So, what even is product strategy, and why is it so important? "Strategy" as a term is ambiguous as it exists at every level for just about everything--business strategy, go-to-market strategy, growth strategy, sales strategy, discovery strategy, delivery strategy, and so on.
Whatever the goal is, your strategy is how you're planning to go about accomplishing that goal.
Strategy doesn't cover the details--those are the tactics we'll use to achieve the goal. Strategy is the overall approach and the rationale for that approach. While there are many forms of strategy, what I care about here is product strategy. Which in short means: How do we make the product vision a reality, while meeting the needs of the company as we go?
So many of the companies I meet have a goal (such as doubling revenue), and they have a product roadmap (the tactics), yet no product strategy to be found In terms of empowered product teams, product strategy helps us decide what problems to solve, product discovery helps us figure out the tactics that can actually solve the problems, and product delivery builds that solution so we can bring it to market.

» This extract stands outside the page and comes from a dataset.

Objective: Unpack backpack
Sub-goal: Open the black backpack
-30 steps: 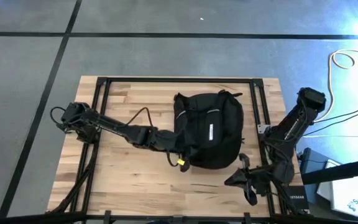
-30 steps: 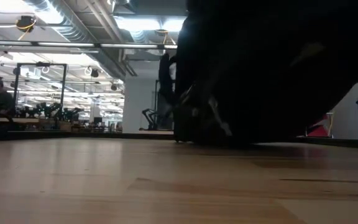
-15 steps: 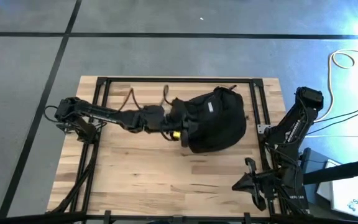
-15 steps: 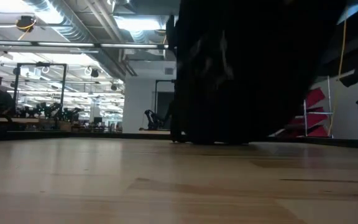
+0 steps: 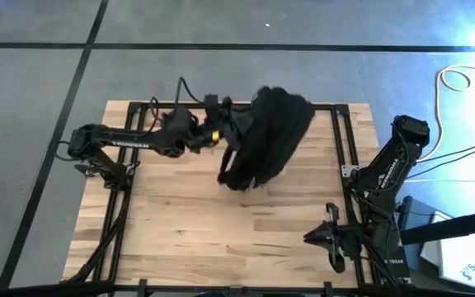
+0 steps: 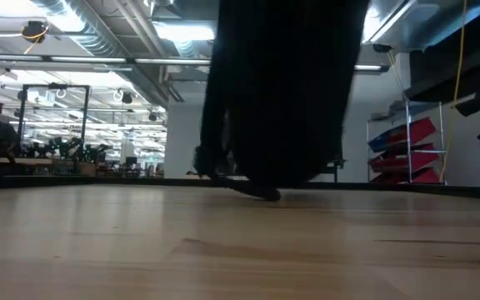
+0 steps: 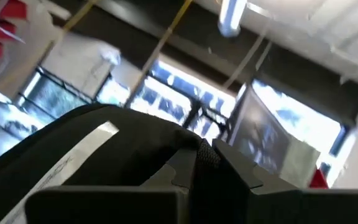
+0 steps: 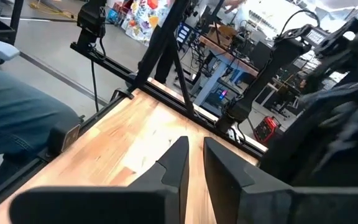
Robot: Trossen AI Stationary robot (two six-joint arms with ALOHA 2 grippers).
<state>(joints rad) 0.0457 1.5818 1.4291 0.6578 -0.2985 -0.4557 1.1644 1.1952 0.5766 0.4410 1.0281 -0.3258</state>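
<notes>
The backpack [image 5: 264, 139] has risen, hanging from the left hand [image 5: 218, 132] near the table's [image 5: 221, 231] far edge.

From my end, very little lettering comes through. On the high view I can see a line of white capitals along the upper link of the left arm [image 5: 129, 142]; it looks like the maker's name, TROSSEN, though I can only just make it out. A black box [image 5: 392, 264] by the right arm's base carries a short white word that is too small for me to read. On the left wrist view, the grey stripe [image 7: 73, 152] on the backpack [image 7: 135, 149] has faint print, too blurred to read. I find nothing legible in the low or right wrist views.
</notes>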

So why is product strategy so hard?
Because it requires four things that are not easy for most companies:
Choices means focus. Deciding what few things you really need to do, and therefore all the things you won't do.
But I can't tell you how many companies I've gone into that have on an office wall or spreadsheet a list of literally 50 major objectives or initiatives they're pursuing.
And each product team complains to me that they really have no time to pursue their own team's product work because they have obligations that cover more than 100 percent of their available time, not to mention all the "keep-the-lights-on" work and dealing with tech debt.
Moreover, many of these 50 major objectives or initiatives are truly hard problems, and just getting a little time slice and no clear ownership from a dozen-or-so different product teams has virtually no chance of making any real impact.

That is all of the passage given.